ちょう架線支持滑車の抑制抵抗と集電特性への影響

架空電車線は良好な集電性能を維持するため、その張力が一定であることが望ましいとされています。しかし、電車線は温度変化により伸縮するため、一般に引留箇所には張力調整装置を取り付け、支持点を電車線の移動が可能な構造(滑車支持、可動ブラケット支持)にするなどして、引留区間(以下、ドラムと呼びます)内の張力を一定に保つようにしています。ところが、支持点の構造によっては摩擦力などの線条の移動を抑制する抵抗力(以下、抑制抵抗と呼びます)が発生するため、張力調整がうまく行われず、同一ドラム内でも径間毎の張力は必ずしも一定ではないと考えられています(図1)。

そこで、首都圏在来線で多く見られる滑車支持方式のき電ちょう架式電車線(図2)における張力分布を測定したところ、引留から離れたドラム中央付近の径間では温度によって張力が大きく変動していることがわかりました(図3)。また、ちょう架線の移動量を測定したところ、引留近傍以外ではほとんどちょう架線が移動していないことも確認されました(図4)。これらのことから、ドラム中央付近では径間内の架線は張力調整が行われず両端固定状態となり、温度変化に従って張力が変動しているものと考えられます。

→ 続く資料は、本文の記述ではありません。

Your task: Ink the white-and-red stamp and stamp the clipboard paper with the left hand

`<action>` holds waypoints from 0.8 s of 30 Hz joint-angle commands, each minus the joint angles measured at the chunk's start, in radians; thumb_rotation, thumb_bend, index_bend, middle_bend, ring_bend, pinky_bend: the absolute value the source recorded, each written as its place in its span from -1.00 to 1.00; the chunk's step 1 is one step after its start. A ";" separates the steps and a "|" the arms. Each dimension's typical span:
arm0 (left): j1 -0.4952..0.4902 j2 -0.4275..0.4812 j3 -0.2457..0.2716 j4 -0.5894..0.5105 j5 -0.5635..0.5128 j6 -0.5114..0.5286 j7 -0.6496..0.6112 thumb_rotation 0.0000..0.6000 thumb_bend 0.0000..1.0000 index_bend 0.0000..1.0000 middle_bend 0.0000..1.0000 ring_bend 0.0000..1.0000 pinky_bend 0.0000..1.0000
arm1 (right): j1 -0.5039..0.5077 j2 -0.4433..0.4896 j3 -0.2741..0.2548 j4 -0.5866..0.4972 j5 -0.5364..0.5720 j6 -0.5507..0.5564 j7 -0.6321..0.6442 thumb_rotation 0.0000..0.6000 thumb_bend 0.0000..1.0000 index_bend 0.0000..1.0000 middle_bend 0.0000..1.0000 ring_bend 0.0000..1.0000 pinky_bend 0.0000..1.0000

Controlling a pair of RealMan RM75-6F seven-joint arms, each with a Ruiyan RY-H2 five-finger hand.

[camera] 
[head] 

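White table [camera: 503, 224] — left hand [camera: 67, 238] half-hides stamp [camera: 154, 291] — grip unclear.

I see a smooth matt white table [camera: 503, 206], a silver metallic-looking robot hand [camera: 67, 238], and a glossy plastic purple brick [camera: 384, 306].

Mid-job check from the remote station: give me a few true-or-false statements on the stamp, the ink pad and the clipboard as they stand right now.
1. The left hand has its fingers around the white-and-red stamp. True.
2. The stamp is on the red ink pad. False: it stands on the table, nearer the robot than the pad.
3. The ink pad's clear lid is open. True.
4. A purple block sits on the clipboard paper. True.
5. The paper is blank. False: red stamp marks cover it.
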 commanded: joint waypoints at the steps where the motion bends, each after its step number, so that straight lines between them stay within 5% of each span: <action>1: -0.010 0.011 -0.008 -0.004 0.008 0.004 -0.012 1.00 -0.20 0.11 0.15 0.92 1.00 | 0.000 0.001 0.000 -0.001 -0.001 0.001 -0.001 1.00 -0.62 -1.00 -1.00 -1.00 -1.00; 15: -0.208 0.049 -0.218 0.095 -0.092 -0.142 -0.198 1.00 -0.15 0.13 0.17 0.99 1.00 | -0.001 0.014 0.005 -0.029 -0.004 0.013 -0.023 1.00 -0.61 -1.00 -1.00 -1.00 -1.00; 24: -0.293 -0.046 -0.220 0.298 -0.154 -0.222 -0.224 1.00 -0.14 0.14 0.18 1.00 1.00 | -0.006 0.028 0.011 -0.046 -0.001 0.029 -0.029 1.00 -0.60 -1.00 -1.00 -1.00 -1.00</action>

張力が変動すると集電特性に大きな影響を与えると考えられるため、架線—パンタグラフ走行シミュレーションにて検討を行いました。その結果、パンタグラフの種類にもよりますが、概ね100km/h程度の速度までは-10℃~40℃の温度変化による張力変動が発生しても離線の目安値を超えないことがわかりました。ただし、著大な接触力変動が発生しており、トロリ線の局部摩耗を引き起こすことが懸念されるため、このような大きな張力変動は可能な限りその範囲を狭くすることが求められます。

また、滑車の抑制抵抗を減らすには、滑車の内径/外径を小さくする、軸接触面材質は適切なものを選択する、滑車金具の遊びを小さくする、などが有効であることが実験によりわかりました。